Assuming that N × M vectors obtained by d access from (I, J, K) are divided into N × M pieces or further multiplied by an integer n and divided by (n ×) N × N, {PE (j,
K), j = 1, M} is read, or the reverse path is stored, and a scatter and gather control circuit is added to the common bus so that it can be stored in parallel across K. In the network for Y access, it is possible to specify the index J in the cross section of the cubic array of the unit main memory, so that the D access component is linearly passed. And I =
N, or periodically n × N from the unit main storage unit sequence {ME (I, J, K), K = 1, 2,..., M} corresponding to each of 1, 2,. So that each y access vector data can be accessed in parallel over I,
For each (K, I), ｛ME (I, J, K), J = 1,
Of the data buses each consisting of N sets from 2, 2, ..., M}, one is selected by designating J {SA (K,
I) (L), L = 1, 2, ..., N}, a cross-section selection circuit {ySB (K, I) (L), for connecting to the Y data bus.
L = 1, 2,..., N}, and (iii) In the Z access network, an index K can be specified. <J = 1, 2,. The corresponding unit main storage unit sequence {ME (I, J, K),
From I = 1, 2, ..., M}, for each (I, J) so that N pieces, or periodically n × N pieces of z access vector data can be accessed in parallel across J, Of the data buses in which N sets from {ME (I, J, K), K = 1, 2, ...

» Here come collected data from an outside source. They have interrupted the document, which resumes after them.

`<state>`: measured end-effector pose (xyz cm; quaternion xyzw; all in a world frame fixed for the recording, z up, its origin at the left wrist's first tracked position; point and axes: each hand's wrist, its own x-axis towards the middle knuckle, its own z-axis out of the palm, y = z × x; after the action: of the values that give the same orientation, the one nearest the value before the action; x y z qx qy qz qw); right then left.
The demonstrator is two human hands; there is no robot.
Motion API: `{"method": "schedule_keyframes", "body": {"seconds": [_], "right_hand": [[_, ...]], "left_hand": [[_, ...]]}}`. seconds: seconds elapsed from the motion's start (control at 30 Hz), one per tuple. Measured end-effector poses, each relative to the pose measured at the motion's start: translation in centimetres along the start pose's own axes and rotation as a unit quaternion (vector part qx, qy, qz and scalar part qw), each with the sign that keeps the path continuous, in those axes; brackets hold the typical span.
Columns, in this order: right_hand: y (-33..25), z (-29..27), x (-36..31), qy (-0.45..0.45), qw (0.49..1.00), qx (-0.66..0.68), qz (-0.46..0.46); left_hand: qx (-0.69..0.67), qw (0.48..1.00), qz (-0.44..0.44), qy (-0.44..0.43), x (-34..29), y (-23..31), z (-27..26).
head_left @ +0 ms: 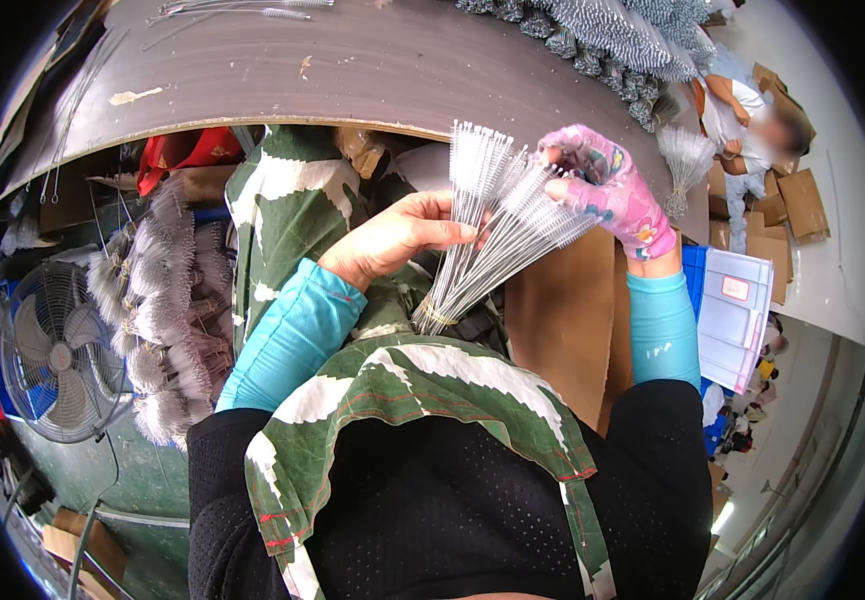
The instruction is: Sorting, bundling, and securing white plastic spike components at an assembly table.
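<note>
A fanned bundle of thin wire cleaning brushes (467, 265) with white bristle heads leans up in front of my lap. A band ties its wire stems near the lower end. My left hand (402, 235), bare, grips some stems, thumb across the front and fingers partly hidden behind. The bristle heads split into an upright group and a group tilted right. My right hand (607, 185), in a pink patterned fingerless glove, is at the tilted group's bristles. Its fingers curl, with a gap between thumb and fingertips; the thumb is at the bristles.
A brown table (372, 70) curves across the far side, with loose brushes (242, 12) and a heap of grey bristle bundles (602, 45). At left stand a fan (62, 350) and hanging brush bundles (167, 290). Cardboard (562, 320) and a white crate (732, 310) are at right, beyond them a person (742, 120).
</note>
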<state>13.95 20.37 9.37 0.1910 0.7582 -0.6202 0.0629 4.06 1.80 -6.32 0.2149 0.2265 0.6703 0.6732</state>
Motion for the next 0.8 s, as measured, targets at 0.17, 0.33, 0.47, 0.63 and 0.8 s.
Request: {"method": "schedule_keyframes", "body": {"seconds": [0.17,0.33,0.47,0.63,0.8], "right_hand": [[-0.4,-1.4,0.4,-0.089,0.992,-0.086,0.006],[-0.7,-1.4,2.2,-0.064,0.988,-0.137,-0.009],[-1.7,0.9,4.0,0.004,0.989,-0.143,-0.019],[0.5,0.5,3.5,-0.036,0.995,-0.093,-0.029],[-0.5,0.7,2.2,-0.048,0.995,-0.089,-0.015]], "left_hand": [[0.015,1.000,0.002,0.015,0.1,0.3,0.5],[0.052,0.998,0.005,0.037,0.7,-0.1,1.4],[0.085,0.994,0.004,0.064,1.1,-0.3,2.3],[0.101,0.994,0.016,0.045,0.8,-0.3,1.6],[-0.014,1.000,-0.014,0.015,-0.1,0.3,0.6]]}}
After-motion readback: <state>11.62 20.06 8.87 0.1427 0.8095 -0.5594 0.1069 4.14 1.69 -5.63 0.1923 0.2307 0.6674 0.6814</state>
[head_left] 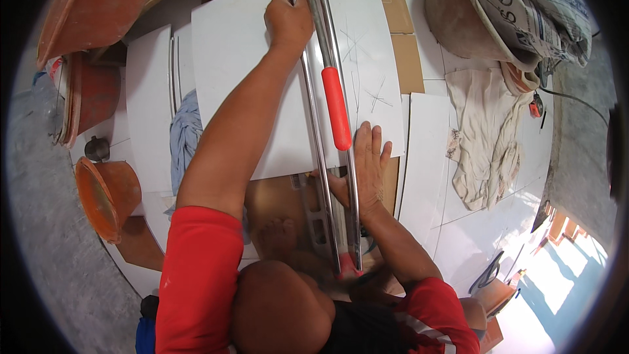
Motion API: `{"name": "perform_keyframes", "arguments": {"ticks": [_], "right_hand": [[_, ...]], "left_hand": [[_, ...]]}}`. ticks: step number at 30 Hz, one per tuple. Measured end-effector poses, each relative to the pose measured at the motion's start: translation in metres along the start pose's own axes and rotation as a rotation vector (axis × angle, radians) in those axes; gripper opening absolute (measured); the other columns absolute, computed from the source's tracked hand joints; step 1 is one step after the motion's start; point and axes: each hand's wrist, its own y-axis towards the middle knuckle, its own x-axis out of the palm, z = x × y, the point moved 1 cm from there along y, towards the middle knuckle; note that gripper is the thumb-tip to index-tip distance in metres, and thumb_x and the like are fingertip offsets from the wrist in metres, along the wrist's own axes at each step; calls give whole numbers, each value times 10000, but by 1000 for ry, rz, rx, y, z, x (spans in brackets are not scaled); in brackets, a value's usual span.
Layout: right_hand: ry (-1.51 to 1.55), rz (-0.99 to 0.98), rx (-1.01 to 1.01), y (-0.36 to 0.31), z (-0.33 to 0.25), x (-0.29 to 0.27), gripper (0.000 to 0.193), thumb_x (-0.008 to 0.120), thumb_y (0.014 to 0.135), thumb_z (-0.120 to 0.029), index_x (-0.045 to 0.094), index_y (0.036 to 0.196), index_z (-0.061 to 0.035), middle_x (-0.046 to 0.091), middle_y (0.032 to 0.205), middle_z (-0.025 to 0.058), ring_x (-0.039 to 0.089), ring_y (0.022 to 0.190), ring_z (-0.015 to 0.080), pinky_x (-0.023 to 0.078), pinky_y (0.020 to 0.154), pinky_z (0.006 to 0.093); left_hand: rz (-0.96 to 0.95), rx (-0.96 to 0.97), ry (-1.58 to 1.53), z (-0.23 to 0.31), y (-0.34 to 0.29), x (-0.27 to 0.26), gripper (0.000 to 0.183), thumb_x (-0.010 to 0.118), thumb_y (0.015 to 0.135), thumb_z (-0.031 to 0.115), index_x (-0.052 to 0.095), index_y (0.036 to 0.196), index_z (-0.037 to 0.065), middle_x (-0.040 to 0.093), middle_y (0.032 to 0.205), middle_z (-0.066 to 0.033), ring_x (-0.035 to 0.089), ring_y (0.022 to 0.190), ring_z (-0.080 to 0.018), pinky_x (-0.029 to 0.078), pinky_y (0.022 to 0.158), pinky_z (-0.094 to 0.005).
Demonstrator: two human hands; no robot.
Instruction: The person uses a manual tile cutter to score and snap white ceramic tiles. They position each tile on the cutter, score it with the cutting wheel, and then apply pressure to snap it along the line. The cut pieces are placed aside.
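Observation:
A large white tile point(229, 39) with pencil marks on its right side lies under a manual tile cutter point(319, 151) with two chrome rails. The cutter's red-gripped lever point(337, 108) lies along the rails, pointing toward me. At the far end, my left hand point(288, 23) is closed around the left rail, its fingertips partly hidden. My right hand point(369, 174) rests by the tile's near right edge, fingers stretched out over the surface and thumb spread under the rails. Nothing shows in its grasp.
Orange buckets point(108, 200) and tubs point(98, 6) stand on the left, near a blue cloth point(187, 131). To the right lie more white tiles point(422, 157), a beige garment point(488, 137) and a tape measure point(537, 106). A large tub point(468, 23) holding sacks stands at far right. Cardboard point(407, 62) lies beneath the tile.

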Motion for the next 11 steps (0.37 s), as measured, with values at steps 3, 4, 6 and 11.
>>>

Select one by specifying ｛SA (I, J) (L), L = 1,
2, ..., N} end face selection circuit {zSB (I, J) (L), L = 1,2, ..., N} for connecting to the Z data bus.
A composite vector parallel computer system characterized by being able to select any of X access, Y access, Z access and D access in the entire system and perform parallel vector calculation while switching between them.

2. The type selecting circuit m group so as to permit access to a plurality m, for example, m = 3 sets at a time in order to utilize parallel processing performance in each vector unit in a unit processor unit included in the processor unit. Further, m sets of the three kinds of cross section selecting circuits and the D access common bus are provided, so that m sets of arbitrarily selected access modes of the same access form can be freely accessed independently of each other. The computer system according to claim 1.